Korte asks, “What if all the proposals fail? The White House says there are no more executive orders under consideration, and that all eyes were on the Senate action. ‘I truly hope that senators rise to the moment and do the right thing,’ Obama said in Orlando last week. ‘I hope that senators who voted no on background checks after Newtown have a change of heart.'”

Voter suppression is expensive –> Jim Malewitz and Lindsay Carbonell at The Texas Tribune: “More than five years after Republicans fast-tracked legislation limiting the forms of ID accepted to vote in Texas elections, state taxpayers are still picking up the tab for defending the nation’s strictest voter-identification law in court. The state has spent more than $3.5 million defending the law in the five separate lawsuits it has spawned, records obtained from Texas Attorney General Ken Paxton’s office show.”

It looks like we’re in for some interesting conventions –> Ed O’Keefe reports for The Washington Post that “a growing anti-Donald Trump movement announced plans Sunday to raise money for staff and a possible legal defense fund as they asked new recruits to help spread the word with less than a month until the Republican National Convention. Having started with just a few dozen delegates, organizers also said Sunday that they now count several hundred delegates and alternates as part of their campaign.”

And: From the AP via The Washington Times: “At least two of the several Arizona GOP delegates who have stepped down say it’s because they refuse to vote for Donald Trump at next month’s Republican National Convention in Cleveland. Nine of the state’s 58 delegates have resigned. Former Arizona gubernatorial candidate Frank Riggs and Zuhdi Jasser, a Muslim reform advocate, both said they were willing to go when there was a chance the convention could be contested.”

Meanwhile, at The Peoples Summit conference, organized by National Nurses United, Evan McMorris-Santoro of BuzzFeed News writes that Sanders supporters contemplated how best to put their candidate’s agenda front-and-center at the convention in Philadelphia — and practiced getting arrested for civil disobedience.

Big week at the Supreme Court –> Reuters reports that before the end of June, the Court is expected to rule on Obama’s immigration plan, affirmative action, Texas’ famously restrictive abortion law and whether former Virginia Gov. Bob McDonnell is guilty of corruption in a post-Citizens United world where the word “corruption” seems to have a very, very narrow legal definition. With the court still split evenly along ideological lines, many of these cases may not end up setting precedents, instead deferring to lower courts’ rulings.

A tragic record –> Somini Sengupta, UN correspondent for The New York Times, covers a new report from the world body finding that “More people are on the run than ever before in recorded history… All told, the number of people displaced by conflict is estimated to exceed 65 million, more than the population of Britain.

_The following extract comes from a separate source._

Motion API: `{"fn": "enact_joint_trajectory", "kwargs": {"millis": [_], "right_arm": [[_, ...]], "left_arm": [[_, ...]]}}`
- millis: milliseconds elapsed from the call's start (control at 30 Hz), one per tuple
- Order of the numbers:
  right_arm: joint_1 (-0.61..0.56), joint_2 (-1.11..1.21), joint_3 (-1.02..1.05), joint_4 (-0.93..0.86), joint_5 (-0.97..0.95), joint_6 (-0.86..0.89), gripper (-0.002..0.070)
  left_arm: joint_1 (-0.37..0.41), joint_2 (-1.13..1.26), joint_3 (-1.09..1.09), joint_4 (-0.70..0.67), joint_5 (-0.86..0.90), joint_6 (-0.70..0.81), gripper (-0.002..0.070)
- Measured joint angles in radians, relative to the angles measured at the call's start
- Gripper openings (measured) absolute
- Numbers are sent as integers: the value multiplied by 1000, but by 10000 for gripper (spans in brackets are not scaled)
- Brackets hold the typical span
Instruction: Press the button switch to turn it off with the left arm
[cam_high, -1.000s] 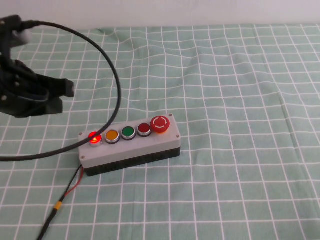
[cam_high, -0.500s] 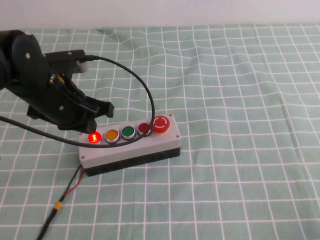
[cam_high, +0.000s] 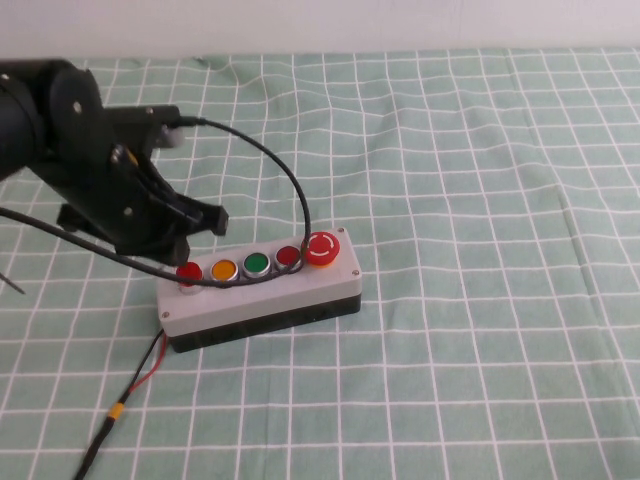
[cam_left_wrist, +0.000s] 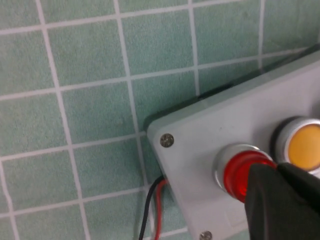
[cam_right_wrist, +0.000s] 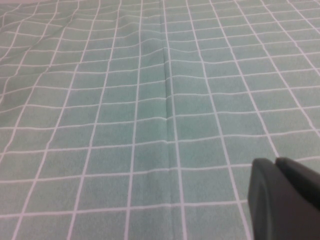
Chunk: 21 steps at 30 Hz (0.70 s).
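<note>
The button switch is the small red button at the left end of the grey box, next to the orange button. It looks unlit. The black left arm leans over it from the back left. In the left wrist view my left gripper is shut, with its tips resting on the edge of the red button. My right gripper is shut and empty above bare cloth; it does not show in the high view.
The box also carries a green button, a darker red button and a big red mushroom button. The arm's black cable loops over the row. Red and black wires leave the box's front left. A green checked cloth covers the table.
The left arm swung in from the left and came down onto the end button. The button glowed bright red before and is dark now.
</note>
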Motion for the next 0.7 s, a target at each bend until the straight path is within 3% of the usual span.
{"fn": "enact_joint_trajectory", "kwargs": {"millis": [300,700], "right_arm": [[0,0,0,0,0,0,-16],[0,0,0,0,0,0,-16]], "left_arm": [[0,-341,-90,-12,51,10,-3],[0,-797,-5,-13,120,41,-3]]}}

“The new figures, part of the United Nations refugee agency’s Global Trends Report, come as hostility is surging toward migrants and refugees in the Western countries where they are seeking sanctuary and relief.”

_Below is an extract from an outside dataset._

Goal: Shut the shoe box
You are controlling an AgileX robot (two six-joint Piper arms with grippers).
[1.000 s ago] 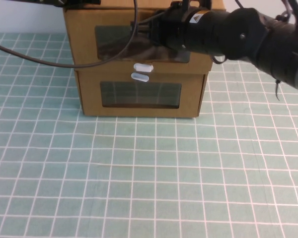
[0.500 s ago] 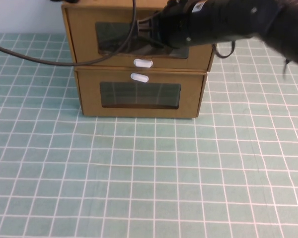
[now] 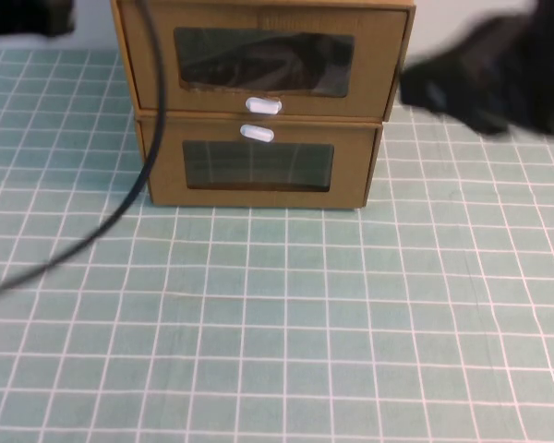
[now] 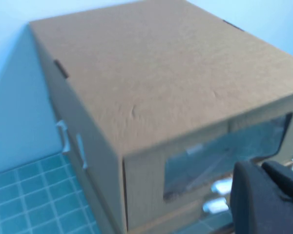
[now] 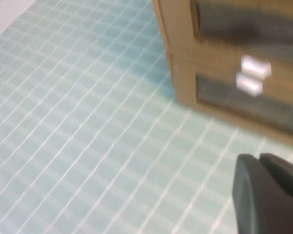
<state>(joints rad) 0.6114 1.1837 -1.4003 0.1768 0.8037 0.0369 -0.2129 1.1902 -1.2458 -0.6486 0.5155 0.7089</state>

Largest protest against US military bases in decades –> The BBC: “Tens of thousands of demonstrators have gathered on the Japanese island of Okinawa to protest against the heavy US military presence there. The protestors are angry after a former US Marine employed as a civilian worker was arrested over the rape and murder of a local 20-year-old woman. The case has intensified longstanding opposition to the military bases, spurring calls for US military personnel to be moved off the island. There are 26,000 US troops on Okinawa.”

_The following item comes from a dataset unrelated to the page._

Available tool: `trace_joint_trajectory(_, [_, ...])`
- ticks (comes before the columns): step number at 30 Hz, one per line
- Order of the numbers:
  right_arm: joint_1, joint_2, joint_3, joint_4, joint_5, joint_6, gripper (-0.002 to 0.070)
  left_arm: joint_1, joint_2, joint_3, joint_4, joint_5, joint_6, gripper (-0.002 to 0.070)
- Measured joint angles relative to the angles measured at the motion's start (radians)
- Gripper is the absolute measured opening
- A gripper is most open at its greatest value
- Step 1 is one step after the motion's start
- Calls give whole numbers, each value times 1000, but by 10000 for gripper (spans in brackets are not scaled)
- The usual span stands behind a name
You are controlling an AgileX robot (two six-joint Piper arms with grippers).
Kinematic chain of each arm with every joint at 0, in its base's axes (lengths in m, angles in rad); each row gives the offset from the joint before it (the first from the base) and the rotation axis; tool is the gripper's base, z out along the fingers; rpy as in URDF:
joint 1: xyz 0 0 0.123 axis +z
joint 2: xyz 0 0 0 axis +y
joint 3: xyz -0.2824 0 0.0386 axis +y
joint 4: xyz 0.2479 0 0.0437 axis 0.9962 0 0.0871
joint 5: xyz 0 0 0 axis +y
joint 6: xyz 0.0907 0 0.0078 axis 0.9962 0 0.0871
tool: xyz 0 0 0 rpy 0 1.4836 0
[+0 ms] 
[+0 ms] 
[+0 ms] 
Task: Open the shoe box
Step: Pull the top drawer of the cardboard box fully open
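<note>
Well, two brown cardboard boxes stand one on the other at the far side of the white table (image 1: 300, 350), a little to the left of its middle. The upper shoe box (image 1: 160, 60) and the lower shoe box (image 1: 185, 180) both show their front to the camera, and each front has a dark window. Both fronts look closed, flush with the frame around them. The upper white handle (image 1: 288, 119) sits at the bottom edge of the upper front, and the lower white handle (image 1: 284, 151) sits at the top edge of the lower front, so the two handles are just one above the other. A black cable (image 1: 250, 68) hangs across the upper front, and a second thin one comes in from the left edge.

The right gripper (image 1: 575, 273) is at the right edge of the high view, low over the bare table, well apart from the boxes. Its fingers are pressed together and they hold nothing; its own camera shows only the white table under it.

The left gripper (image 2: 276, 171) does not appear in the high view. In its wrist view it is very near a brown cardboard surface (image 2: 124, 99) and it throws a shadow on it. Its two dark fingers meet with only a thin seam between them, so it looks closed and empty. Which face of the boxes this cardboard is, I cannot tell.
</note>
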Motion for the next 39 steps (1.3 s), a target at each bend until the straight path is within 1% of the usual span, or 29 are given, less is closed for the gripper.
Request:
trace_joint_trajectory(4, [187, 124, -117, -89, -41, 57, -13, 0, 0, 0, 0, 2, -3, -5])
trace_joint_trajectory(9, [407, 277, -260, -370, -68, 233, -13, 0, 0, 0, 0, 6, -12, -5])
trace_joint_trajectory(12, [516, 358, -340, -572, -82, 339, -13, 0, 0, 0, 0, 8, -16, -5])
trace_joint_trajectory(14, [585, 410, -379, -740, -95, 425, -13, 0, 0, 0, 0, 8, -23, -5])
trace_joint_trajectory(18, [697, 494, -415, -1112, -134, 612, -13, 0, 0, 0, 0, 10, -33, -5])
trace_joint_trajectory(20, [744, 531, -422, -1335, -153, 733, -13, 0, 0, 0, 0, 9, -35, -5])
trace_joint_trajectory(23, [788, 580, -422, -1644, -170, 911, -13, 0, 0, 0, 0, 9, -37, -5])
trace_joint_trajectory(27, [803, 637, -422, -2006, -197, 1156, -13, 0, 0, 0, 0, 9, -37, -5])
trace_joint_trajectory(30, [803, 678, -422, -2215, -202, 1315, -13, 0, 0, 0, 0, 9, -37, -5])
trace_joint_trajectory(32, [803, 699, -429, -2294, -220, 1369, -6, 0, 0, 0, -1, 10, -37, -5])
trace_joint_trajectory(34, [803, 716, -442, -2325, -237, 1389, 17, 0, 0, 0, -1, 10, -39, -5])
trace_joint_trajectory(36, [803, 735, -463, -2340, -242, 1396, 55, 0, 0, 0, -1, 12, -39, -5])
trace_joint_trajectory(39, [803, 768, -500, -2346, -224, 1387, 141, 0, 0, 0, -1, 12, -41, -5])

Even Putin sees Trump as a PR liability –> In December, American press reported that Vladimir Putin had called Trump brilliant, but the Russian president now says that was an incorrect translation. He told CNN anchor Fareed Zakaria yesterday: “Why do you always change the meaning of what I said? …I only said that he was a bright person. Isn’t he bright? He is. I did not say anything else about him.” Sad.